## Problem to solve
Once the pictures are set aside, copy everything else in the records exactly.
──────
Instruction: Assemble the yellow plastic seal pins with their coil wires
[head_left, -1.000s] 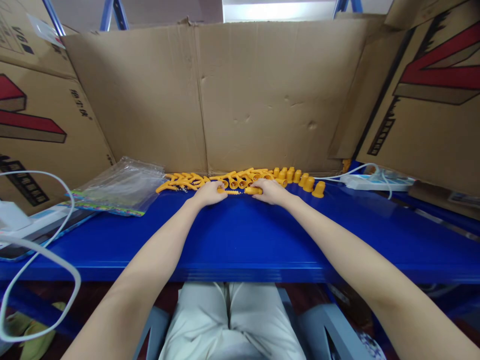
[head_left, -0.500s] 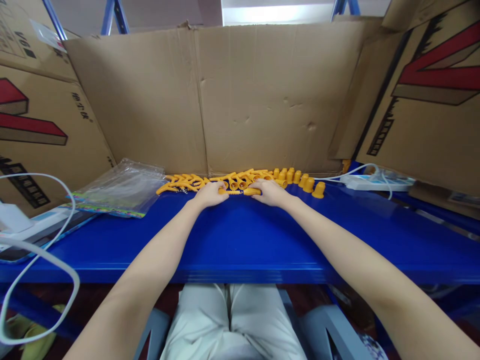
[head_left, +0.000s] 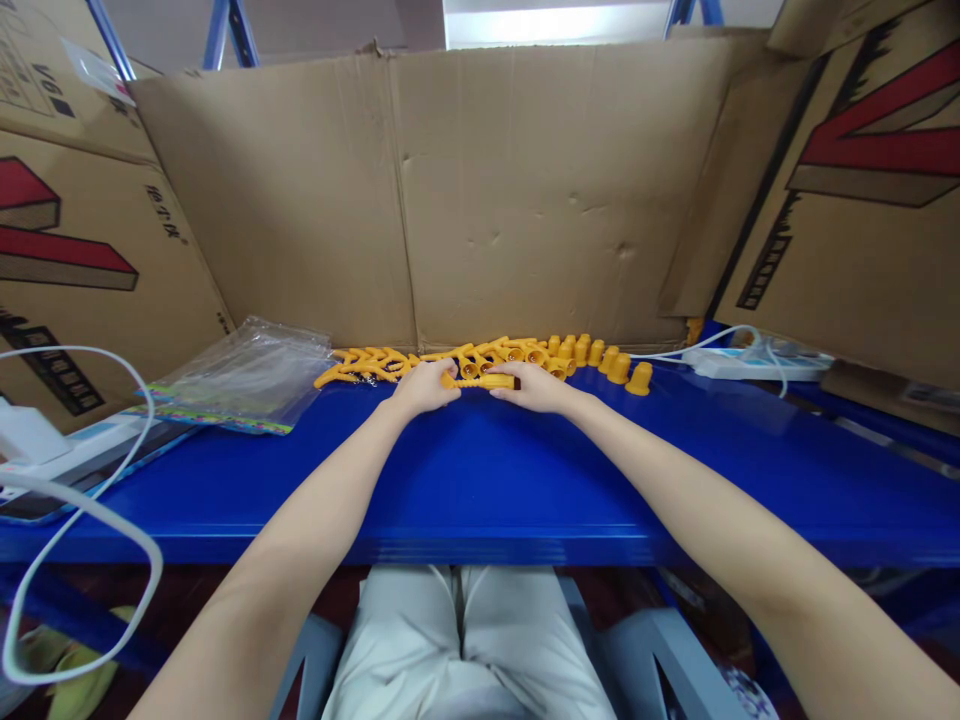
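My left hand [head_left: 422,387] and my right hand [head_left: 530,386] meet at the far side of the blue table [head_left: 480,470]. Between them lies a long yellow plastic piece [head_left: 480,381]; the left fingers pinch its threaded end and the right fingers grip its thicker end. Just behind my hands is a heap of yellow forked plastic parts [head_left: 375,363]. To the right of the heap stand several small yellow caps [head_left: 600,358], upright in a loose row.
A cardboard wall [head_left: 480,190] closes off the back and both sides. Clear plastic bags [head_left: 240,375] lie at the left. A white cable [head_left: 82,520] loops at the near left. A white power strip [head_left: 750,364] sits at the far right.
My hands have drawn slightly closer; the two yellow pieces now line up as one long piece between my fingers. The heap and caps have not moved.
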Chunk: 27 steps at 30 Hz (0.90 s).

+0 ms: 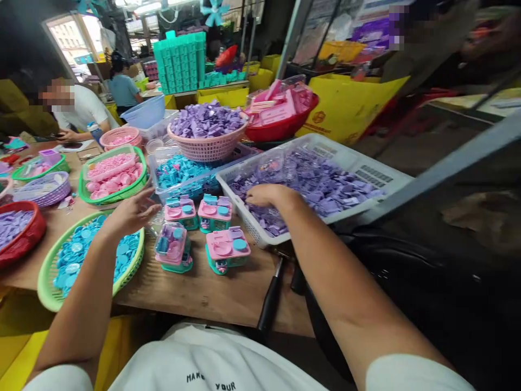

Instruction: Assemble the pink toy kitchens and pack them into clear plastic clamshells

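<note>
My right hand [266, 196] reaches into a white crate [368, 174] filled with small purple plastic pieces [317, 182]; its fingers curl down into the pile, and what they grip is hidden. My left hand [132, 212] hovers with fingers spread over the edge of a green basket [51, 271] of blue round pieces, close to a clear bag. Several pink and teal toy units [226, 248] stand on the wooden table between my hands.
A green basket of pink parts [112, 174], a pink basket of purple parts [205, 130], a clear bin of teal parts [179, 171] and a red bowl [280, 130] crowd the table. A person [77, 111] sits at the far left. Yellow bins stand behind.
</note>
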### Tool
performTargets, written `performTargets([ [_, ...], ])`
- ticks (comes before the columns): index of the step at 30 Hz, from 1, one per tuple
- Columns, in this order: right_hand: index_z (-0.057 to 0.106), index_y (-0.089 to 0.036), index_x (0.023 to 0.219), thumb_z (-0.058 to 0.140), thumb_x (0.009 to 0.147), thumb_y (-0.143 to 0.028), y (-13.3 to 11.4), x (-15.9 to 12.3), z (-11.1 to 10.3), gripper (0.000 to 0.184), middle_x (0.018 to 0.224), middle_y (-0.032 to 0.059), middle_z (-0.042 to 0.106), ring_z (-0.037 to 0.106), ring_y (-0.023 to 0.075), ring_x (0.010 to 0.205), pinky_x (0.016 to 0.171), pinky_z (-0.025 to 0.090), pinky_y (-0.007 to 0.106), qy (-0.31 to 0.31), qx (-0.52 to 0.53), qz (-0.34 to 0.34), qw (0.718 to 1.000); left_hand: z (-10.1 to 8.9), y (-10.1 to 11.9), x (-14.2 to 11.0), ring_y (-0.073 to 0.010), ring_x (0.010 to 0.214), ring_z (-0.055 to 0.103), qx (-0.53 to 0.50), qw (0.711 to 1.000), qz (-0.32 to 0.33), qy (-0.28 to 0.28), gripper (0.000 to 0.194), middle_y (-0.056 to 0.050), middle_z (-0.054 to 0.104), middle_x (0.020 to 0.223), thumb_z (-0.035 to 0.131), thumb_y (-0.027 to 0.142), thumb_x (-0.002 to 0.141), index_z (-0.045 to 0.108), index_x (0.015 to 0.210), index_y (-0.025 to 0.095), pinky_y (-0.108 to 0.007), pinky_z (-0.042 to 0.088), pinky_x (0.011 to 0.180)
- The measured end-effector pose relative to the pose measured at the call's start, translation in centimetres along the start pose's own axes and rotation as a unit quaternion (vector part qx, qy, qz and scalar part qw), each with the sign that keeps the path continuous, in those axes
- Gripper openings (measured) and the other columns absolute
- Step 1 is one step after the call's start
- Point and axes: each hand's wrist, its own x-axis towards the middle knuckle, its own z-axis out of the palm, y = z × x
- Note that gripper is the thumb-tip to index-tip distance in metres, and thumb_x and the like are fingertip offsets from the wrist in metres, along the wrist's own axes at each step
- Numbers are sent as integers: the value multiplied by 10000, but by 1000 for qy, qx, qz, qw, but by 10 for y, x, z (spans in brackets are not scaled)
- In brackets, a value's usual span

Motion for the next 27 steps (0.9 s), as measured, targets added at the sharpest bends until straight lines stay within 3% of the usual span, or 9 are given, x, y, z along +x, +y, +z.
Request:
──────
## Task result
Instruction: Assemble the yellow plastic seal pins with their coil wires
[head_left, -1.000s] 
[head_left, -0.500s] 
[head_left, +0.000s] 
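My left hand [head_left: 422,387] and my right hand [head_left: 530,386] meet at the far side of the blue table [head_left: 480,470]. Between them lies a long yellow plastic piece [head_left: 480,381]; the left fingers pinch its threaded end and the right fingers grip its thicker end. Just behind my hands is a heap of yellow forked plastic parts [head_left: 375,363]. To the right of the heap stand several small yellow caps [head_left: 600,358], upright in a loose row.
A cardboard wall [head_left: 480,190] closes off the back and both sides. Clear plastic bags [head_left: 240,375] lie at the left. A white cable [head_left: 82,520] loops at the near left. A white power strip [head_left: 750,364] sits at the far right.
My hands have drawn slightly closer; the two yellow pieces now line up as one long piece between my fingers. The heap and caps have not moved.
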Chunk: 27 steps at 30 Hz (0.90 s).

+0 ms: 

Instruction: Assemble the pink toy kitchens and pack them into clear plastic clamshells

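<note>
My right hand [266, 196] reaches into a white crate [368, 174] filled with small purple plastic pieces [317, 182]; its fingers curl down into the pile, and what they grip is hidden. My left hand [132, 212] hovers with fingers spread over the edge of a green basket [51, 271] of blue round pieces, close to a clear bag. Several pink and teal toy units [226, 248] stand on the wooden table between my hands.
A green basket of pink parts [112, 174], a pink basket of purple parts [205, 130], a clear bin of teal parts [179, 171] and a red bowl [280, 130] crowd the table. A person [77, 111] sits at the far left. Yellow bins stand behind.
</note>
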### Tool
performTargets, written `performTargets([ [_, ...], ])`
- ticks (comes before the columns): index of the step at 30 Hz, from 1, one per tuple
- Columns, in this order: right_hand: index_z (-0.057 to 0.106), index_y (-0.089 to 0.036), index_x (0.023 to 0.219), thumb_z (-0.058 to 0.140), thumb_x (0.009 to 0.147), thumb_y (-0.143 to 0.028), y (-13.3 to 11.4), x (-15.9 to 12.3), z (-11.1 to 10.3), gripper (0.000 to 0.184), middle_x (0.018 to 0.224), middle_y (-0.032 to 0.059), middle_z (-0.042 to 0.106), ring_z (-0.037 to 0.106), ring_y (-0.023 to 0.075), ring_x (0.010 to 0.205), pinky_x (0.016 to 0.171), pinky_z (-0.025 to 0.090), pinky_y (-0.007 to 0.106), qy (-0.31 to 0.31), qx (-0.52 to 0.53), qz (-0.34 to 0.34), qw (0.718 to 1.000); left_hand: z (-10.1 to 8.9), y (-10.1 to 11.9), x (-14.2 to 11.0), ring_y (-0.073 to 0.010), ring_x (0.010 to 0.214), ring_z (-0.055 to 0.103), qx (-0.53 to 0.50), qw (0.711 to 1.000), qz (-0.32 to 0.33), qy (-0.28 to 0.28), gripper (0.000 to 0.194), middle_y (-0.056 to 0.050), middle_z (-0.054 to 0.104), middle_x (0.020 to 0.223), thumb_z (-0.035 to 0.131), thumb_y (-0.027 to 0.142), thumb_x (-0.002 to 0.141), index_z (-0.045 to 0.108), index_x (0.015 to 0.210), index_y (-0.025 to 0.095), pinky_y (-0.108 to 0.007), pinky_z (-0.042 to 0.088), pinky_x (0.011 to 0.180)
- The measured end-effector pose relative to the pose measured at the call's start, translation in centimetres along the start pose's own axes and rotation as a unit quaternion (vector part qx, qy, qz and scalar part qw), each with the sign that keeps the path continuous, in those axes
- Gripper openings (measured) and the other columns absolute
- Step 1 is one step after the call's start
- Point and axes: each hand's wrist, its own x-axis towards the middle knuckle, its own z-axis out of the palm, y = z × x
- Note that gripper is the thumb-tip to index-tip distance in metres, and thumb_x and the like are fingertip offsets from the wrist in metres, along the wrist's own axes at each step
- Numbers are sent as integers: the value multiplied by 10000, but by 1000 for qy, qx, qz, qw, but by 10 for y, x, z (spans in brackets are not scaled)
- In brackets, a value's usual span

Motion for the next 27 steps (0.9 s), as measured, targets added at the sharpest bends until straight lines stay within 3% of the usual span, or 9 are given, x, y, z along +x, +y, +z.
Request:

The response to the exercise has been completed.